## Exercise requirements:
Leave the pictures out while you restate every entry below word for word.
(Beginning of The records)
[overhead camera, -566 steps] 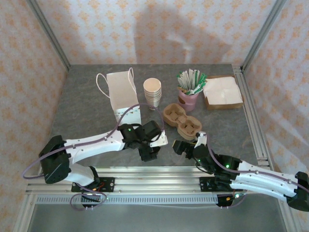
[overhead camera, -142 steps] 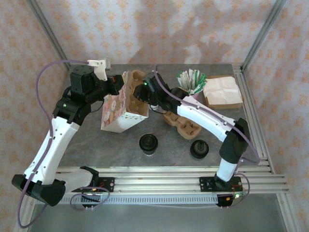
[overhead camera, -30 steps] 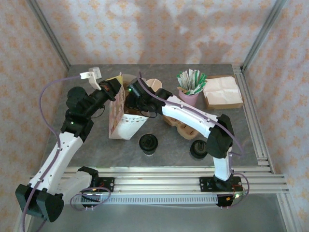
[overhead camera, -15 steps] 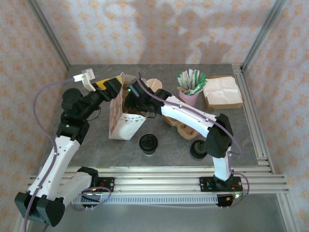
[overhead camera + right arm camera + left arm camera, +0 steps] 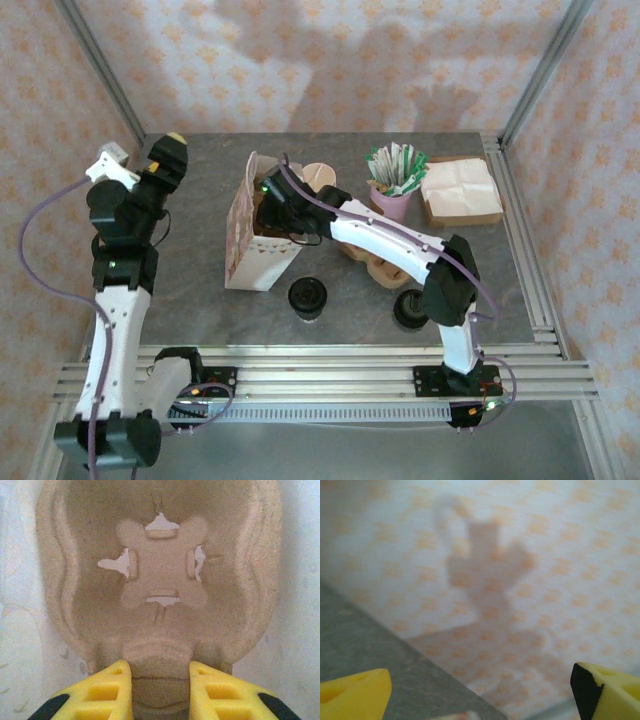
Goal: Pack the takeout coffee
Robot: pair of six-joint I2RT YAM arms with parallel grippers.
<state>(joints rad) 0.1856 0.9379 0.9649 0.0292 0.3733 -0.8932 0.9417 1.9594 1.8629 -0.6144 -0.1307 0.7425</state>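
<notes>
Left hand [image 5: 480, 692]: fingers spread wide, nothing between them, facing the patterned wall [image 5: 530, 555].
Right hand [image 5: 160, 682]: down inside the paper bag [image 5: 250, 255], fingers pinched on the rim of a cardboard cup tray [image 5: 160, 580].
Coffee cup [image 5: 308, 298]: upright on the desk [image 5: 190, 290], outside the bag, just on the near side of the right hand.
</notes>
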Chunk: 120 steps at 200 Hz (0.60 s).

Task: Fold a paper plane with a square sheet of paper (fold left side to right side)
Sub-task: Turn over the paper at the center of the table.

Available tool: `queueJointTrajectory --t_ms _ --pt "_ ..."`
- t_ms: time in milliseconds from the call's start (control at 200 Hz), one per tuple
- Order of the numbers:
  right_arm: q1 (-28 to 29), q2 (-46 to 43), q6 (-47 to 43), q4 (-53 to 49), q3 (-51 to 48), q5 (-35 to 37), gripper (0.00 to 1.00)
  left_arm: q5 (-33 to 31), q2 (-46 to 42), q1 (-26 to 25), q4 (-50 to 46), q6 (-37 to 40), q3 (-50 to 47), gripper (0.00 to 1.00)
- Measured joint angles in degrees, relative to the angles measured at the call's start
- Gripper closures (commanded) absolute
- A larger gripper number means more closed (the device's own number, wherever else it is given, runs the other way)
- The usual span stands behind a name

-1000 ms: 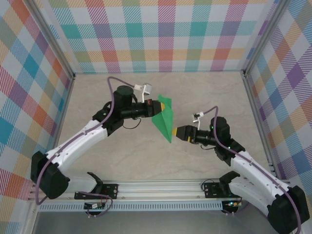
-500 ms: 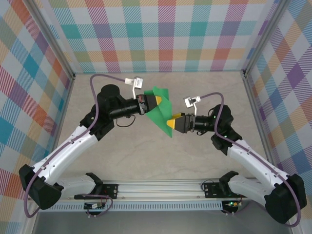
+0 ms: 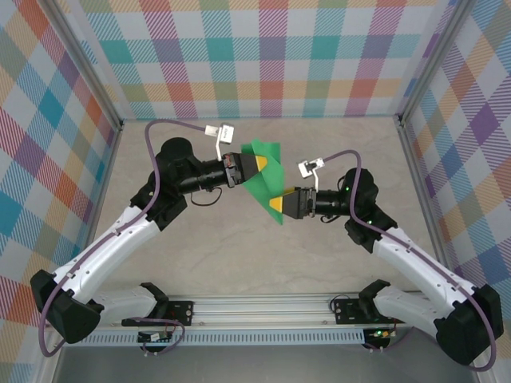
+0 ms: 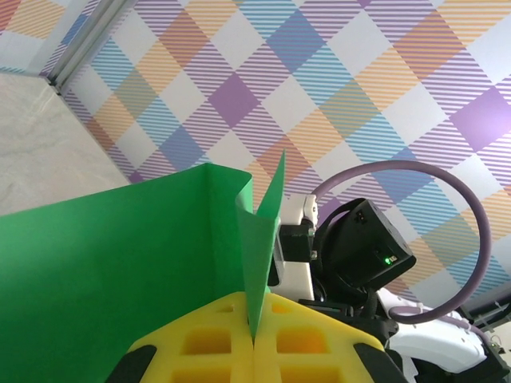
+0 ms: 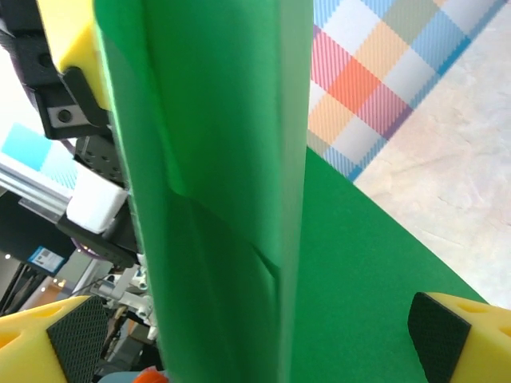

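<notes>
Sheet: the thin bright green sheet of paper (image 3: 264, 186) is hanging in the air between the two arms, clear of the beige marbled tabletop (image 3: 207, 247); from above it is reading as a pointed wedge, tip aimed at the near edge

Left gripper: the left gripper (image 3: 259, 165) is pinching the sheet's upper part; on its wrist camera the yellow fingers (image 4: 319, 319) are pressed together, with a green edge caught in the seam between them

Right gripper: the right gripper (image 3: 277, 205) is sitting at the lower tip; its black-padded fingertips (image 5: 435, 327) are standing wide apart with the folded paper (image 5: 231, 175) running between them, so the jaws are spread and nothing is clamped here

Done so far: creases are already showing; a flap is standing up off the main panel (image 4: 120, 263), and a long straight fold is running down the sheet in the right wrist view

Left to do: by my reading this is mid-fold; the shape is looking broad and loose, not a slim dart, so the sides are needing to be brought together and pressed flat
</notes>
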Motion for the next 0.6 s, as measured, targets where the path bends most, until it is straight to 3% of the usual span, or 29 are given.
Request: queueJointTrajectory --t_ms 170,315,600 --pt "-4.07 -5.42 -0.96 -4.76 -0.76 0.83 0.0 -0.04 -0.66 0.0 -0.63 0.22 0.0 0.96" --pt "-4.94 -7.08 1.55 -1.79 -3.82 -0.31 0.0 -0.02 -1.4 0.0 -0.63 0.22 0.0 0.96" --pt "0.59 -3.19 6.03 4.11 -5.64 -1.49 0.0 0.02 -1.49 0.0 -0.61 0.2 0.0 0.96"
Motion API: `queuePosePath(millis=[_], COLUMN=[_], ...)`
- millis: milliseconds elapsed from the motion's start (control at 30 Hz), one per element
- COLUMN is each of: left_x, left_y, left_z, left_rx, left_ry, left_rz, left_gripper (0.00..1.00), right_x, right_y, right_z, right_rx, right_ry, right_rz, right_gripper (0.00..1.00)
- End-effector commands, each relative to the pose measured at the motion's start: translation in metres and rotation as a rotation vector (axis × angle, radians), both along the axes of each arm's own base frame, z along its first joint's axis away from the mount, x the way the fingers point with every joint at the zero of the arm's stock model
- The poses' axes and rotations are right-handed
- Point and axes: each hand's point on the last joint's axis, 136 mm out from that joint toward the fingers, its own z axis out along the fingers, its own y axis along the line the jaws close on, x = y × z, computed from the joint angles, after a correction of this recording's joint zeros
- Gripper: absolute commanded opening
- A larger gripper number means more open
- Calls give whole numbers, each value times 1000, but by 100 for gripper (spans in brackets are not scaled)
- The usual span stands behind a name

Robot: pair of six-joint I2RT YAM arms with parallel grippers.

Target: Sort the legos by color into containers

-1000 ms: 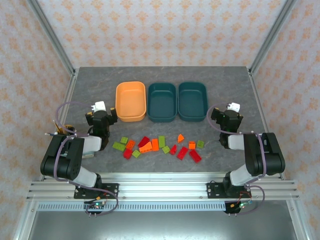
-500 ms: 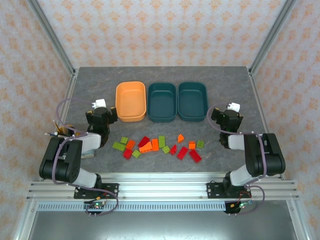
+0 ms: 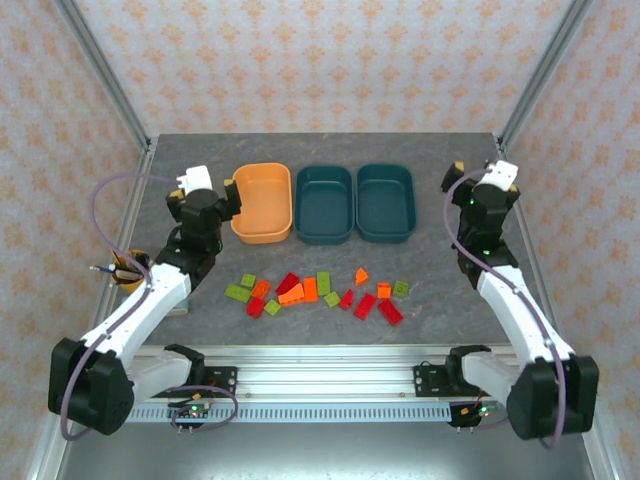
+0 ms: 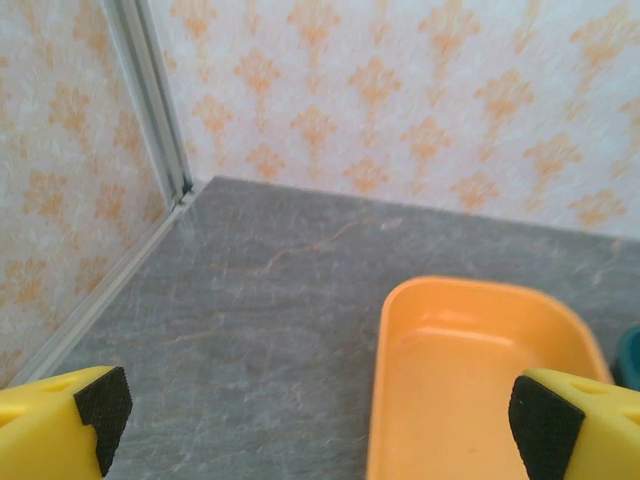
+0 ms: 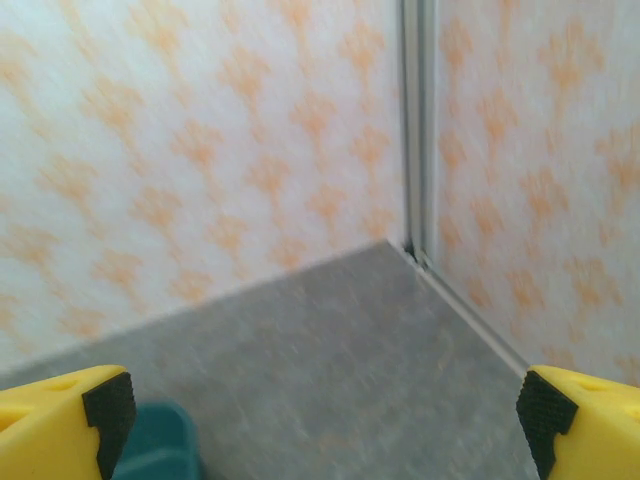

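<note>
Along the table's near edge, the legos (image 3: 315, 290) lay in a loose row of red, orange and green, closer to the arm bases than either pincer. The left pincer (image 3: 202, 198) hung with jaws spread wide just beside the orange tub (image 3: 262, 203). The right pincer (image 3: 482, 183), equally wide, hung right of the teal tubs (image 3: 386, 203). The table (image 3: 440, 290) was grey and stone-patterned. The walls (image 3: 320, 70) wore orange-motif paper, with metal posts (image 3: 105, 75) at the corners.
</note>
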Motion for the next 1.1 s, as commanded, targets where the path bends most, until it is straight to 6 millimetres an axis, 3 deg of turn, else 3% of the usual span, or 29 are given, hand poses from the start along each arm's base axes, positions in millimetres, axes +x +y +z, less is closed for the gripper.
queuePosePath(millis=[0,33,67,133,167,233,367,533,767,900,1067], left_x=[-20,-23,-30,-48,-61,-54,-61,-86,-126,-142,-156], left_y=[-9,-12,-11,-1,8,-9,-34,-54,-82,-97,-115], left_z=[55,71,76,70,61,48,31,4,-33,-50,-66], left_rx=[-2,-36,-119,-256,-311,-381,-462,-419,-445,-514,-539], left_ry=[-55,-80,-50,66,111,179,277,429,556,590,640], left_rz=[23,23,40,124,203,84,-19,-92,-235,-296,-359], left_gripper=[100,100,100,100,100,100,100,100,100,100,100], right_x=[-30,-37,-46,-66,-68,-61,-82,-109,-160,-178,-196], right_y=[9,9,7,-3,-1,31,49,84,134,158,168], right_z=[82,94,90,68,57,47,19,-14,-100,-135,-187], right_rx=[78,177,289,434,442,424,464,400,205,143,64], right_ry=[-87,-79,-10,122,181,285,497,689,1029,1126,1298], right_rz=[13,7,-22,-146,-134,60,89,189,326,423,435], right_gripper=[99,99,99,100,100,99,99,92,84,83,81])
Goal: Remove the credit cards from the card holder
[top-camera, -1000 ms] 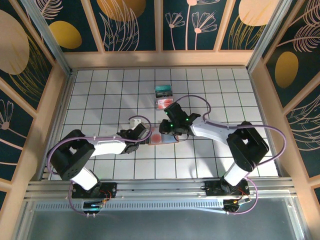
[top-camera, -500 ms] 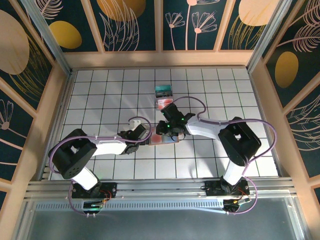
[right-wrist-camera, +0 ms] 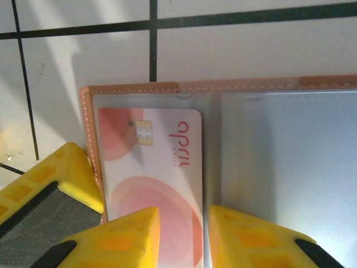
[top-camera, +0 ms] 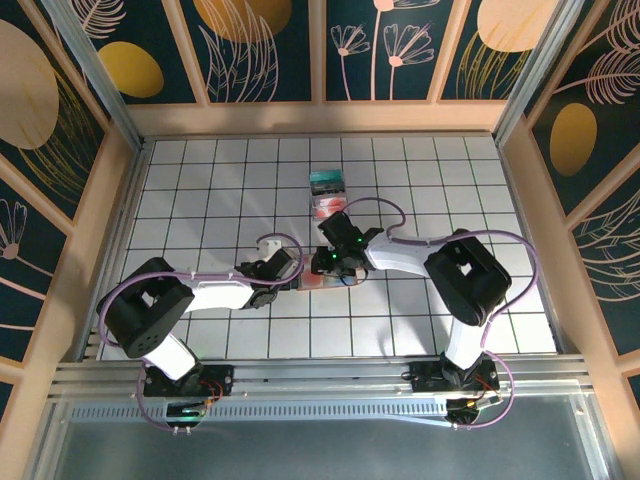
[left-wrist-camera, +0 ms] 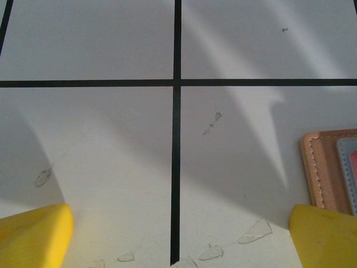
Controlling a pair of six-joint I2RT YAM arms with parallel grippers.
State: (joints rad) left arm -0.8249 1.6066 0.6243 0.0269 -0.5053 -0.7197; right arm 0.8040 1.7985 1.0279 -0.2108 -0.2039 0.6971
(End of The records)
## Exercise solution:
[overhead camera, -566 steps] 
[overhead camera, -142 steps] 
[overhead camera, -30 steps] 
[overhead camera, -15 steps] 
[overhead camera + right arm camera + left arm camera, +0 steps] 
Goal: Pack the takeout coffee
Robot: pair of six-joint I2RT YAM arms with parallel grippers.
<state>(joints rad) 0.1856 0.9379 0.9649 0.0292 0.3733 -0.8932 0.9417 1.9594 1.8629 -0.6144 -0.1307 0.7425</state>
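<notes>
Left hand [image 5: 480, 692]: fingers spread wide, nothing between them, facing the patterned wall [image 5: 530, 555].
Right hand [image 5: 160, 682]: down inside the paper bag [image 5: 250, 255], fingers pinched on the rim of a cardboard cup tray [image 5: 160, 580].
Coffee cup [image 5: 308, 298]: upright on the desk [image 5: 190, 290], outside the bag, just on the near side of the right hand.
</notes>
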Chunk: 120 steps at 200 Hz (0.60 s).

Task: Fold a paper plane with a square sheet of paper (fold left side to right side)
Sub-task: Turn over the paper at the center of the table.

Available tool: `queueJointTrajectory --t_ms _ --pt "_ ..."`
- t_ms: time in milliseconds from the call's start (control at 200 Hz), one per tuple
- Order of the numbers:
  right_arm: q1 (-28 to 29), q2 (-46 to 43), q6 (-47 to 43), q4 (-53 to 49), q3 (-51 to 48), q5 (-35 to 37), gripper (0.00 to 1.00)
  left_arm: q5 (-33 to 31), q2 (-46 to 42), q1 (-26 to 25), q4 (-50 to 46), q6 (-37 to 40), q3 (-50 to 47), gripper (0.00 to 1.00)
- Measured joint angles in degrees, relative to the angles measured at the call's start
- Gripper closures (commanded) absolute
- A larger gripper number means more closed (the device's own number, wherever else it is given, runs the other way)
- The usual span stands behind a name

-1000 ms: 
-500 ms: 
+0 ms: 
+0 ms: 
+0 ms: 

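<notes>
Sheet: the thin bright green sheet of paper (image 3: 264, 186) is hanging in the air between the two arms, clear of the beige marbled tabletop (image 3: 207, 247); from above it is reading as a pointed wedge, tip aimed at the near edge

Left gripper: the left gripper (image 3: 259, 165) is pinching the sheet's upper part; on its wrist camera the yellow fingers (image 4: 319, 319) are pressed together, with a green edge caught in the seam between them

Right gripper: the right gripper (image 3: 277, 205) is sitting at the lower tip; its black-padded fingertips (image 5: 435, 327) are standing wide apart with the folded paper (image 5: 231, 175) running between them, so the jaws are spread and nothing is clamped here

Done so far: creases are already showing; a flap is standing up off the main panel (image 4: 120, 263), and a long straight fold is running down the sheet in the right wrist view

Left to do: by my reading this is mid-fold; the shape is looking broad and loose, not a slim dart, so the sides are needing to be brought together and pressed flat
</notes>
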Motion for the next 0.6 s, as measured, targets where the path bends most, until it is straight to 3% of the usual span, or 29 are given.
Request: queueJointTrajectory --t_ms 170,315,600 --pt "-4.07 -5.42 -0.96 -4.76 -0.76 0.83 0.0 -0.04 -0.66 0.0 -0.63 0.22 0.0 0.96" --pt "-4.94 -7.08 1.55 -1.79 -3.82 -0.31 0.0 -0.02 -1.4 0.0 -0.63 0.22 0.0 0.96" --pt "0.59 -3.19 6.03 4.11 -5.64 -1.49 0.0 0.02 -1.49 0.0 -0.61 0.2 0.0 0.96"
Motion API: `queuePosePath(millis=[_], COLUMN=[_], ...)`
- millis: milliseconds elapsed from the motion's start (control at 30 Hz), one per element
- COLUMN is each of: left_x, left_y, left_z, left_rx, left_ry, left_rz, left_gripper (0.00..1.00), right_x, right_y, right_z, right_rx, right_ry, right_rz, right_gripper (0.00..1.00)
- End-effector commands, each relative to the pose measured at the motion's start: translation in metres and rotation as a rotation vector (axis × angle, radians), both along the axes of each arm's own base frame, z along its first joint's axis away from the mount, x the way the fingers point with every joint at the zero of the arm's stock model
- The poses' axes and rotations are right-handed
- Point and axes: each hand's point on the last joint's axis, 136 mm out from that joint toward the fingers, its own z axis out along the fingers, its own y axis along the line the jaws close on, x = y × z, computed from the joint angles, after a correction of this recording's joint zeros
- Gripper: absolute commanded opening
- A larger gripper number means more open
- Calls give whole numbers, each value times 1000, but by 100 for gripper (spans in brackets are not scaled)
- The usual span stands behind a name

Robot: pair of six-joint I2RT YAM arms with parallel grippers.

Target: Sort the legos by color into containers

-1000 ms: 
-500 ms: 
+0 ms: 
+0 ms: 
+0 ms: 

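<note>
Along the table's near edge, the legos (image 3: 315, 290) lay in a loose row of red, orange and green, closer to the arm bases than either pincer. The left pincer (image 3: 202, 198) hung with jaws spread wide just beside the orange tub (image 3: 262, 203). The right pincer (image 3: 482, 183), equally wide, hung right of the teal tubs (image 3: 386, 203). The table (image 3: 440, 290) was grey and stone-patterned. The walls (image 3: 320, 70) wore orange-motif paper, with metal posts (image 3: 105, 75) at the corners.
</note>
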Motion for the next 1.1 s, as commanded, targets where the path bends most, until it is straight to 6 millimetres an axis, 3 deg of turn, else 3% of the usual span, or 29 are given, hand poses from the start along each arm's base axes, positions in millimetres, axes +x +y +z, less is closed for the gripper.
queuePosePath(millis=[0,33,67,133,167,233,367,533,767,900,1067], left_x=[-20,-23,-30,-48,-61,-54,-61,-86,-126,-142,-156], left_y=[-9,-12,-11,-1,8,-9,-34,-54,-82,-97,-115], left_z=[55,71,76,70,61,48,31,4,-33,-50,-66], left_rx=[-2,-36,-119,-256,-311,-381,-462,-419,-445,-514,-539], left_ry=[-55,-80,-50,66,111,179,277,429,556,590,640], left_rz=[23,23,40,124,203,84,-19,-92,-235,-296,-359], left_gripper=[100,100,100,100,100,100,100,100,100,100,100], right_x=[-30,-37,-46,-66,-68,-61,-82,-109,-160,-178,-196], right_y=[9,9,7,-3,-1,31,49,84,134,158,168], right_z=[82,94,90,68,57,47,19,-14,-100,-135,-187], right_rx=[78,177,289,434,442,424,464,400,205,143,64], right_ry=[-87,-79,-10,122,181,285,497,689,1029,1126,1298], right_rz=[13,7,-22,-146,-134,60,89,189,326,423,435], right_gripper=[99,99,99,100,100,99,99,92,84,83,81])
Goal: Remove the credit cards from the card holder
[top-camera, -1000 ms] 
[top-camera, -500 ms] 
[right-wrist-camera, +0 ms] 
[top-camera, +0 ms] 
[left-wrist-camera, +0 ms] 
Controlling a pair of six-joint I2RT YAM arms with parallel grippers.
State: (joints rad) left arm -0.8249 1.6066 0.6243 0.0269 -0.5053 -0.7197; right arm 0.8040 1.7985 1.0279 -0.2108 -0.2039 0.6971

Work on this exercise is complete.